CHWs invovled in community activityBy Sarah Morgan, Robert Bulten and Dr Hector Jalipa

Until the end of August 2014, Sarah Morgan was Senior Nutrition and Child Health Advisor for World Vision UK, with involvement in World Vision’s roll out and scale up of CMAM and innovations in CHW programming since 2007. She is currently a public health doctor in London and Chair of the UK based international TB charity, Target TB.

 

Robert Bulten is currently Health and Nutrition Director at World Vision Angola with a portfolio focusing on nutrition, malaria and polio. He began his career with CARE in Haiti, subsequently working in Sudan and Angola before joining World Vision in 2012. He holds a BSc in Tropical Agriculture.

 

 

Dr Hector Jalipa is a medical doctor and is currently engaged with World Vision Angola as a consultant for the Emergency Nutrition Programme in southern Angola.  He has vast experience in health care management in areas including nutrition, HIV/AIDS, TB, and microfinance.

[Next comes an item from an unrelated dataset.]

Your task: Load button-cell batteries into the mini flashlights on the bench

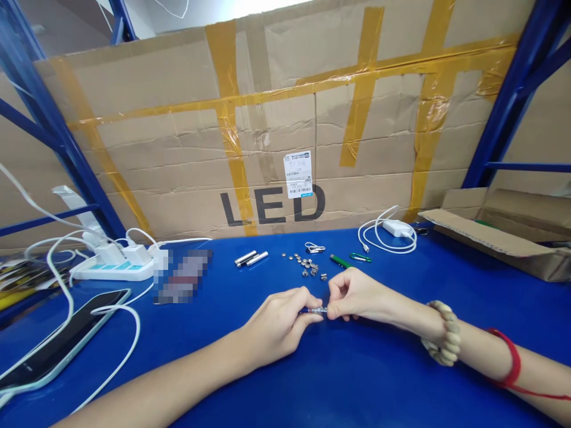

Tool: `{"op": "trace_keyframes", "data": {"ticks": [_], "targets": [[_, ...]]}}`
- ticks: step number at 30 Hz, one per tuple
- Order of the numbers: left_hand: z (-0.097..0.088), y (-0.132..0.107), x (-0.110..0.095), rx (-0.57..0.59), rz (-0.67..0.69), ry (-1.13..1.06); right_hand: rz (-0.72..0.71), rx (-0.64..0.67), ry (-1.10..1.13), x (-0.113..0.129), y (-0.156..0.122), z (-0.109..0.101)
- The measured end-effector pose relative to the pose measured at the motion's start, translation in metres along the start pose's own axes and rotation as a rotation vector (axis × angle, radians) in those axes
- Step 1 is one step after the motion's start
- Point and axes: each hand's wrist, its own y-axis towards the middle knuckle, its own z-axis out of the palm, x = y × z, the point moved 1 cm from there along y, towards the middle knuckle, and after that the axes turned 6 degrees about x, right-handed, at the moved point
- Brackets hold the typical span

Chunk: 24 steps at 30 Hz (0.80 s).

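My left hand (283, 324) is closed around a small blue-and-silver cylinder (316, 310), with thumb and forefinger along its sides. At the cylinder's right end, the fingertips of my right hand (350, 294) are pinched together; whether they hold a separate small part is hidden. Just beyond my right hand lies a green tube (340, 260), partly covered by it. Several small silvery discs like button cells (311, 266) are scattered past the fingertips. Two short silver tubes (252, 259) lie side by side farther left.
Behind the discs are silver clips (314, 247) and a green carabiner (360, 257). A white cable with adapter (397, 229) lies back right, before an open cardboard box (504, 238). At left are a power strip (118, 270) and a phone (62, 342) among cables. A large carton (276, 131) stands behind.
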Motion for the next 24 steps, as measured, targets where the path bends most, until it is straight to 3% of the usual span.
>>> {"op": "trace_keyframes", "data": {"ticks": [6,14,19,22,24], "targets": [[-0.003,0.001,-0.003,0.038,0.021,0.034,0.006,-0.016,0.043,0.001,0.000,0.002],[-0.002,0.003,-0.001,-0.009,-0.067,0.041,-0.098,-0.092,-0.168,0.007,-0.003,-0.004],[-0.002,0.006,-0.003,-0.067,-0.134,-0.001,-0.363,-0.294,-0.478,0.021,-0.012,-0.007],[-0.003,0.007,-0.004,-0.080,-0.168,-0.030,-0.637,-0.330,-0.699,0.024,-0.017,-0.007],[-0.003,0.007,-0.004,-0.076,-0.201,-0.056,-0.746,-0.348,-0.849,0.023,-0.019,-0.008]]}}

He has developed programmes in the emergency and development sectors and has worked mainly with UN agencies and NGO´s.  

 

The authors and World Vision gratefully acknowledge funding support from ECHO and the Central Emergency Response Fund (CERF). Thanks for mid-term and final evaluation support from Ellie Rogers and Ben Allen, ACF. Many other World Vision colleagues supported this project including Colleen Emary, Diane Baik, and Alison Mildon, (World Vision International Nutrition Centre of Expertise) and Mariacristina Armellin, Grants Portfolio Manager World Vision UK.

Location: Angola

What we know already:  CMAM is a successful treatment approach for acute malnutrition. The conventional CMAM model of outpatient treatment centres (OTPs) may not always be feasible in contexts where there is particularly weak health infrastructure and low staffing capacity. 

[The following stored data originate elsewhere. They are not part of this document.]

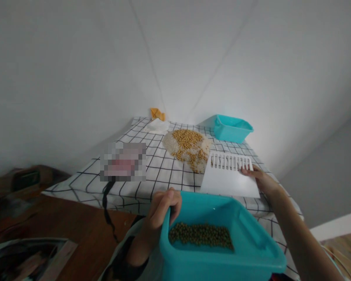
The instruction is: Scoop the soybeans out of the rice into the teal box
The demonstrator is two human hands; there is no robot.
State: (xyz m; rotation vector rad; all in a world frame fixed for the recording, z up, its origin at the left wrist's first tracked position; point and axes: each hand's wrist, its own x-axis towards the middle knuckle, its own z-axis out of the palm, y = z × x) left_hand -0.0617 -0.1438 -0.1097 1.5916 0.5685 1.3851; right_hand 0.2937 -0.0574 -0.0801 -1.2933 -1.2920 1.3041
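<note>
My left hand (163, 210) is closed around the left rim of a teal plastic bin (251, 249) held near me; a layer of green beans (201, 235) lies in it. My right hand (259, 177) grips the right edge of a white slotted scraper (228, 180) lying on the checked tablecloth (157, 171). Just beyond the scraper sits a mixed pile of yellow soybeans and white rice (188, 148).
A second teal bin (232, 128) stands at the table's far right by the wall. A white cloth (156, 125) and an orange object (157, 113) lie in the far corner. A blurred pink patch (123, 162) is at left. Brown floor and clutter lie lower left.
</note>
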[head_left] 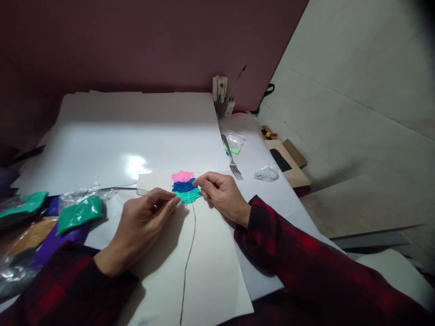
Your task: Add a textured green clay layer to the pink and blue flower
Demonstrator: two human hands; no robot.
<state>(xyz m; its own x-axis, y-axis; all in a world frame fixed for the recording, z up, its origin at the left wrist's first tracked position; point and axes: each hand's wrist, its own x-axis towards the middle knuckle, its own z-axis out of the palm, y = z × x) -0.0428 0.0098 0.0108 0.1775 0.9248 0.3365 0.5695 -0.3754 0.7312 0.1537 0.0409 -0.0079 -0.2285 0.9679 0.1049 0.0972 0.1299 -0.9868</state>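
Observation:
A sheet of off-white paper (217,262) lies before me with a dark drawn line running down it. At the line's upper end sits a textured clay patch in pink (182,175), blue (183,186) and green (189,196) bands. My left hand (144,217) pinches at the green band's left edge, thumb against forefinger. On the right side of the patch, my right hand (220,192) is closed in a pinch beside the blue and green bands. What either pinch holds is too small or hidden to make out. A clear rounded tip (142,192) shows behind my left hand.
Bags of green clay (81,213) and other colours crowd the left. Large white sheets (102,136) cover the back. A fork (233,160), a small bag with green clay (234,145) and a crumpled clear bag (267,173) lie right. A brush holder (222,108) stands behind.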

What this article adds: A community case management (CCM) approach using volunteers achieved high cure rates and coverage. Further operational research is recommended to refine this approach and identify solutions to implementation challenges, such as access to medical treatment in low capacity rural settings, effective MOH RUTF supply chains, and consistent, appropriate volunteer incentives.

Introduction

The 2012 drought in Angola was described as the worst agricultural season since 1978. An estimated half million children under-five were affected by acute malnutrition in 10 provinces. The provinces of Bié, Huambo, Kwanza Sul and Zaire had the highest global acute malnutrition (GAM) rates, initially estimated at 18-25%1, with 14-20% moderate acute malnutrition (MAM) and 4-5% severe acute malnutrition (SAM). In partnership with the Ministry of Health (MOH), UNICEF, Africare and People In Need, World Vision launched CMAM programming in these four provinces.   

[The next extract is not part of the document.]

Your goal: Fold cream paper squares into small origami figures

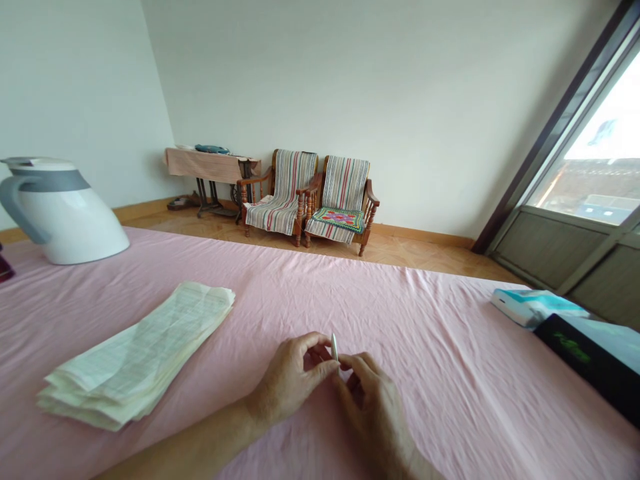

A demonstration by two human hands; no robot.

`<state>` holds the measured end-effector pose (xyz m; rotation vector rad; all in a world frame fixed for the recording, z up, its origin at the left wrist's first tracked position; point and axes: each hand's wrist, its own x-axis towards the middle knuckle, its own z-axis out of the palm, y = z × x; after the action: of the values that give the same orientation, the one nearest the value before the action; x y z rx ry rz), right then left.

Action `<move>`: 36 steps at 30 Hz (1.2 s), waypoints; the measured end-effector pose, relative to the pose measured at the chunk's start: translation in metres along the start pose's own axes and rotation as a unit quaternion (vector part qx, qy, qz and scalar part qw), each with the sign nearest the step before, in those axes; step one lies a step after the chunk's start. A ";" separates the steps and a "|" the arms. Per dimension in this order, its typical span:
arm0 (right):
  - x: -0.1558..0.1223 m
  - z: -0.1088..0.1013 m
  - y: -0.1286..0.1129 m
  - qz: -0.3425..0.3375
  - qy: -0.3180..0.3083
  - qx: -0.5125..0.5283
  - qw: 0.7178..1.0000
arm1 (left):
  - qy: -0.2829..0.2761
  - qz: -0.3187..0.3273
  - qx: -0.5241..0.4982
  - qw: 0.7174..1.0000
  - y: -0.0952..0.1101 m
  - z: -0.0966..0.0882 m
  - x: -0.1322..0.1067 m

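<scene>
Above the pink cloth, a small slim whitish piece (334,345) stands nearly upright between my hands, its top end narrow. Whether it is folded paper or something else, I cannot make out. My left hand (293,370) pinches it between thumb and forefinger. The fingertips of my right hand (373,400) close on its lower end, which they partly hide. To the left of my hands lies a stack of thin pale sheets (145,350), slightly uneven at its edges and apart from both hands.
The pink cloth (440,360) covers the table. A white and grey jug (83,217) stands at the back left. On the right are a blue and white tissue pack (535,305) and a black box (585,360). Beyond the table are two wooden armchairs (313,200).
</scene>
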<state>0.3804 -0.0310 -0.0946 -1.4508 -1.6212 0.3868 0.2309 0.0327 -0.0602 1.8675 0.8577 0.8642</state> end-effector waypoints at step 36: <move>0.005 -0.004 0.001 0.060 0.014 0.054 0.997 | -0.012 0.002 0.025 1.000 0.007 0.002 0.001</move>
<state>0.3843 -0.0280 -0.0909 -1.4690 -1.4728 0.5109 0.2341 0.0300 -0.0546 1.9196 0.8697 0.8279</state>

At the onset of this nutritional crisis, capacity to respond was low with limited reach of the rural health system due to a lack of physical infrastructure and health staff.  In June 2012, there were only 24 inpatient centres across the country. As admission numbers to these centres doubled, mortality rates ranged from two to four times SPHERE standards2, an indication of the sub-optimal quality of services. It was clear at design phase that it would be challenging to achieve high coverage and significantly impact the high GAM rates using the standard CMAM model. It was proposed therefore to train and supervise Community Health Activists (CHAs)3 to deliver Ready to Use Therapeutic Food (RUTF) based on a community case management (CCM) model. From November 2012 to January 2013, under CERF funding, activities began with recruitment and training of trainers for Municipal Supervisors, cascading to training for Communa (commune) Supervisors and CHAs.  In January 2013, mass screenings were undertaken across all four provinces. In February 2013, ECHO funding enabled the response to continue with further training, screening, treatment and nutrition education, until December 2013.

Programme summary

Although CHAs are used by non-governmental organisations (NGOs) in Angola to deliver health and nutrition messaging and by the MOH for campaigns such as polio immunisation, they are not a recognised cadre of health workers for delivering routine health and nutrition services. Despite this, given the urgent nutritional situation, the MOH approved using CHAs in a CCM approach for this CMAM project. Across the four provinces, UNICEF provided support to the health system, training staff and opening inpatient therapeutic centres (Unidade Especial de Nutricao (UENs)) to provide care for SAM cases with medical complications and outpatient centres (Programa Terapeutico para Pacientes em Ambulatorio (PTPAs))4 treating MAM and SAM cases without medical complications, within a 3 km radius. Other projects have found 3 km to be the maximum distance families can reasonably travel to access services. Beyond 3km, CHAs were used to deliver CMAM.  See Box 1 for a summary of the health system and programme setup.

Box 1:  Health system and programme setup

Health system set up

Unidade Especial de Nutricao (UEN): An inpatient therapeutic centre treating SAM with complications that exists in most municipalities.

Programa Terapeutico para Pacientes em Ambulatorio (PTPA): A ‘traditional’ OTP and SFP treating SAM without complications and MAM within a 3km radius that exists at municipal and communa levels.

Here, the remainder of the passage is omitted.